• LISTED ENTRIES
▬▬▬▬▬▬▬▬▬▬

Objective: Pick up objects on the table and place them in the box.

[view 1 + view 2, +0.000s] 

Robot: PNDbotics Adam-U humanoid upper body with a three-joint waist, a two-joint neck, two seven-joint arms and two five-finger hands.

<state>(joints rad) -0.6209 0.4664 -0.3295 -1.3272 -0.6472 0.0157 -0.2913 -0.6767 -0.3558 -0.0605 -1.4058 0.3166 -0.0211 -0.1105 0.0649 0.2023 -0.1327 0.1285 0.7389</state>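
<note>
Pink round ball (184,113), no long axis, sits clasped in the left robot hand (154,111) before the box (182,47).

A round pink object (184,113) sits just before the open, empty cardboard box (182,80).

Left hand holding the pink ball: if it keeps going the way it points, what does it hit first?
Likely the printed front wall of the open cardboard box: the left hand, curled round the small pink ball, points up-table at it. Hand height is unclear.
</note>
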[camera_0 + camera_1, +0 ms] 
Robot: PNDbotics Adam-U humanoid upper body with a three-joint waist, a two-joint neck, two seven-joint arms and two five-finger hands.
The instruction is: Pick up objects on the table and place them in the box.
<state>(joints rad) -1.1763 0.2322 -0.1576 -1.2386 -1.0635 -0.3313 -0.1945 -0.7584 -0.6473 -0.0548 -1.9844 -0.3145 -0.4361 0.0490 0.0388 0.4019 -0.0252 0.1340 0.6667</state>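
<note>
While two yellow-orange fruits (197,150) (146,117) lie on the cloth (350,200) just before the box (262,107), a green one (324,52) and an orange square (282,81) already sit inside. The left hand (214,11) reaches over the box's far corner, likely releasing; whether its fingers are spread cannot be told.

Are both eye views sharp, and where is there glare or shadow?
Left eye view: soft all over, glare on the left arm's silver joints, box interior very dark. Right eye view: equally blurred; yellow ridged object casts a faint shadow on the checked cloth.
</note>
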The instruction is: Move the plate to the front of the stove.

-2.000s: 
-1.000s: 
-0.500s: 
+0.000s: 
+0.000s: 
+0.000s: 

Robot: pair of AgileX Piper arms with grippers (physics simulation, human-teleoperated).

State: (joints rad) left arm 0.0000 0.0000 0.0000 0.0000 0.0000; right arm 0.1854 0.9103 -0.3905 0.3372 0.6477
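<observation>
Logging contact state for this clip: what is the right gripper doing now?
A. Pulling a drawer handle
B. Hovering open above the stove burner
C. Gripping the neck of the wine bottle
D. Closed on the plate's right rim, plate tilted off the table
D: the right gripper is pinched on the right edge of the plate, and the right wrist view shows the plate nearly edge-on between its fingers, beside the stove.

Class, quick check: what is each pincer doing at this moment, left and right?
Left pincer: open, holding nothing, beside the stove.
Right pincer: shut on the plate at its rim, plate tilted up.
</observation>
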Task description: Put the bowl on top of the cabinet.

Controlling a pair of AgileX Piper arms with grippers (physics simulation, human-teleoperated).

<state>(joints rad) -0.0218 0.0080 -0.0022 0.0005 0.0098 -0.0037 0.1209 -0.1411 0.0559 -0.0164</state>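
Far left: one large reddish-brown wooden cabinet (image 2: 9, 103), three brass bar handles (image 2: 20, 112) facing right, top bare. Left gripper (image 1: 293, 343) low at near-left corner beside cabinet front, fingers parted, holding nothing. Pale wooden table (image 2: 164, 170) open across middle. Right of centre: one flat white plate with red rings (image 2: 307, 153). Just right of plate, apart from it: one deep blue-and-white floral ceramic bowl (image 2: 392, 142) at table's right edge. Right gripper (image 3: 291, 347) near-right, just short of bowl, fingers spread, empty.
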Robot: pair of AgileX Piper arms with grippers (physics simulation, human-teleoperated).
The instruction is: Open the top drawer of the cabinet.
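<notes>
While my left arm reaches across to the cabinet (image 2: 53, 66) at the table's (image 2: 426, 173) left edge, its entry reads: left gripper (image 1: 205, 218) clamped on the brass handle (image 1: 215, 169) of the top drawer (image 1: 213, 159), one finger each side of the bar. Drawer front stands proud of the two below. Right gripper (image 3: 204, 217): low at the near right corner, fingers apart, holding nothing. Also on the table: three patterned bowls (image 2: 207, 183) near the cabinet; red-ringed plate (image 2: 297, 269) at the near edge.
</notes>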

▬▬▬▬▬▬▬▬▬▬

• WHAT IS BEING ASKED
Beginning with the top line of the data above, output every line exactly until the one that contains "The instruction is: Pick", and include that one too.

• RESULT FOR THIS TASK
Objective: Pick up objects on the table and place them in the box.

[view 1 + view 2, +0.000s] 

Robot: PNDbotics Adam-U humanoid upper body with a three-joint waist, a two-joint neck, two seven-joint arms and two five-finger hands.

<state>(joints rad) -0.6209 0.4664 -0.3295 -1.3272 -0.6472 0.0157 -0.2913 -0.6767 -0.3558 -0.0605 -1.4058 0.3166 -0.0211 -0.1105 0.0649 0.2023 -0.1327 0.1285 0.7389</state>
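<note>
Pink round ball (184,113), no long axis, sits clasped in the left robot hand (154,111) before the box (182,47).

A round pink object (184,113) sits just before the open, empty cardboard box (182,80).

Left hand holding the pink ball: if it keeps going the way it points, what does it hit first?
Likely the printed front wall of the open cardboard box: the left hand, curled round the small pink ball, points up-table at it. Hand height is unclear.
</note>
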[camera_0 + camera_1, +0 ms] 
Robot: PNDbotics Adam-U humanoid upper body with a three-joint waist, a two-joint neck, two seven-joint arms and two five-finger hands.
The instruction is: Pick up objects on the table and place them in the box.

The output is now finished.